**ACTIVITY:** Provide an exact copy of the lines from the beginning of the records through the line that includes "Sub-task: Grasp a", and of no others.

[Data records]
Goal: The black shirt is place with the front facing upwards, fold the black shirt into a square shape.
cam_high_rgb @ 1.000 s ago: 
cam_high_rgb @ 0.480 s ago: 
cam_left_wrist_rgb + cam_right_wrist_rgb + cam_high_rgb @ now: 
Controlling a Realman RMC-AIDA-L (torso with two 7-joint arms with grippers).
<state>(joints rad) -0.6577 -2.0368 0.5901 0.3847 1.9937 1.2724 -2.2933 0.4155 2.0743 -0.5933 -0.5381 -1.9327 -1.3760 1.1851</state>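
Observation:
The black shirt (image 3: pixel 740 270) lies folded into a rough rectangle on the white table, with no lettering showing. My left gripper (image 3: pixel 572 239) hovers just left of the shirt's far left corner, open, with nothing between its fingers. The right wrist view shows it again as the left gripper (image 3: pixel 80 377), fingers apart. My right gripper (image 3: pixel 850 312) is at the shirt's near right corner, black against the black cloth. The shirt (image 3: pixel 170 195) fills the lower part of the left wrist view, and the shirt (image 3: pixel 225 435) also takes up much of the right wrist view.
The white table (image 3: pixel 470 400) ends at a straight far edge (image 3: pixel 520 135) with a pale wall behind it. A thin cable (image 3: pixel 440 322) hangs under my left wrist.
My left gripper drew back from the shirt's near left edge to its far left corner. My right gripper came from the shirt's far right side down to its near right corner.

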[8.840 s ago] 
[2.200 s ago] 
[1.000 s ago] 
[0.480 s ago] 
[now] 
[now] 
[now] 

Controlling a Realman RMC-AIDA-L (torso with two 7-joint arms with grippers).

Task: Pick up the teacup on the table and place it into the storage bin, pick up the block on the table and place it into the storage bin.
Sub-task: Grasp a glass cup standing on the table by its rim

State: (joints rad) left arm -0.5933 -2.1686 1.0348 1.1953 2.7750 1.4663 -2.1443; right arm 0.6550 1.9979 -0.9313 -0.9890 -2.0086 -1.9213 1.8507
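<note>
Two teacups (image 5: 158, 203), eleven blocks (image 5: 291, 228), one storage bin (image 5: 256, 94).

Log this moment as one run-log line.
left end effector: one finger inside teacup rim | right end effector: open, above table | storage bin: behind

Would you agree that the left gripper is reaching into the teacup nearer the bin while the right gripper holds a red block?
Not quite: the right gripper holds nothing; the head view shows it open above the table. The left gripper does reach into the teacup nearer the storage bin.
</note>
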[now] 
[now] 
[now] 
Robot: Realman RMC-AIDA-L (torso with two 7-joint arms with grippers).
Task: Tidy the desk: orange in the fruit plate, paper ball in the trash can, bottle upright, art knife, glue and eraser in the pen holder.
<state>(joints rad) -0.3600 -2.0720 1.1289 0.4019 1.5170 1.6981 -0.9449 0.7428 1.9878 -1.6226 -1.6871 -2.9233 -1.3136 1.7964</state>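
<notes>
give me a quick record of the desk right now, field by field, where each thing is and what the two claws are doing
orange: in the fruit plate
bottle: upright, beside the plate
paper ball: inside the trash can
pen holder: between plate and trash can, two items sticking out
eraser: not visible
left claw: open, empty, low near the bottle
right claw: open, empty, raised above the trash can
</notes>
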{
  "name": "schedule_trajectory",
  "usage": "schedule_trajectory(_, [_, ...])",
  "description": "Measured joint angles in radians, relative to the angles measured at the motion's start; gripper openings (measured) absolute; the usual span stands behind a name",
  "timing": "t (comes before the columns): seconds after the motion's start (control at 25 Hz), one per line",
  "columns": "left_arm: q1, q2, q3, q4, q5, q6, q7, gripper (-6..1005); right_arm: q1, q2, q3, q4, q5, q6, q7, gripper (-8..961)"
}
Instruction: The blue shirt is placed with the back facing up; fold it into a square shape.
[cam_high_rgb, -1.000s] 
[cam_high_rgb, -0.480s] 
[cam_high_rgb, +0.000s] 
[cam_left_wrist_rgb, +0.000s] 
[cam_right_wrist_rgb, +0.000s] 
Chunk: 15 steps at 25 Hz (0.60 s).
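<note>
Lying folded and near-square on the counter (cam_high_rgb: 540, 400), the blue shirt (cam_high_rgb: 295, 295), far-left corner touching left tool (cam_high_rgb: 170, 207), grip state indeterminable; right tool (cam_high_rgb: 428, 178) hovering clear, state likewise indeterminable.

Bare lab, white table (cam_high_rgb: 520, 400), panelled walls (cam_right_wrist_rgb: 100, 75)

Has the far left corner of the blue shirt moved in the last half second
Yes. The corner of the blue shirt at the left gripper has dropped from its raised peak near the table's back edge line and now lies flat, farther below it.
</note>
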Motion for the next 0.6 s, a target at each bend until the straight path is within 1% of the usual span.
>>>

**FINAL ANSWER:**
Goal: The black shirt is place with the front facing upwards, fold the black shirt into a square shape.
cam_high_rgb @ 1.000 s ago: 
cam_high_rgb @ 0.480 s ago: 
cam_left_wrist_rgb + cam_right_wrist_rgb + cam_high_rgb @ now: 
Controlling a Realman RMC-AIDA-L (torso with two 7-joint arms with grippers).
<state>(joints rad) -0.6577 -2.0368 0.5901 0.3847 1.9937 1.2724 -2.2933 0.4155 2.0743 -0.5933 -0.5381 -1.9327 -1.3760 1.1851</state>
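Observation:
The black shirt (image 3: pixel 740 270) lies folded into a rough rectangle on the white table, with no lettering showing. My left gripper (image 3: pixel 572 239) hovers just left of the shirt's far left corner, open, with nothing between its fingers. The right wrist view shows it again as the left gripper (image 3: pixel 80 377), fingers apart. My right gripper (image 3: pixel 850 312) is at the shirt's near right corner, black against the black cloth. The shirt (image 3: pixel 170 195) fills the lower part of the left wrist view, and the shirt (image 3: pixel 225 435) also takes up much of the right wrist view.
The white table (image 3: pixel 470 400) ends at a straight far edge (image 3: pixel 520 135) with a pale wall behind it. A thin cable (image 3: pixel 440 322) hangs under my left wrist.
My left gripper drew back from the shirt's near left edge to its far left corner. My right gripper came from the shirt's far right side down to its near right corner.
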
[8.840 s ago] 
[2.200 s ago] 
[1.000 s ago] 
[0.480 s ago] 
[now] 
[now] 
[now] 

Controlling a Realman RMC-AIDA-L (torso with two 7-joint arms with grippers).

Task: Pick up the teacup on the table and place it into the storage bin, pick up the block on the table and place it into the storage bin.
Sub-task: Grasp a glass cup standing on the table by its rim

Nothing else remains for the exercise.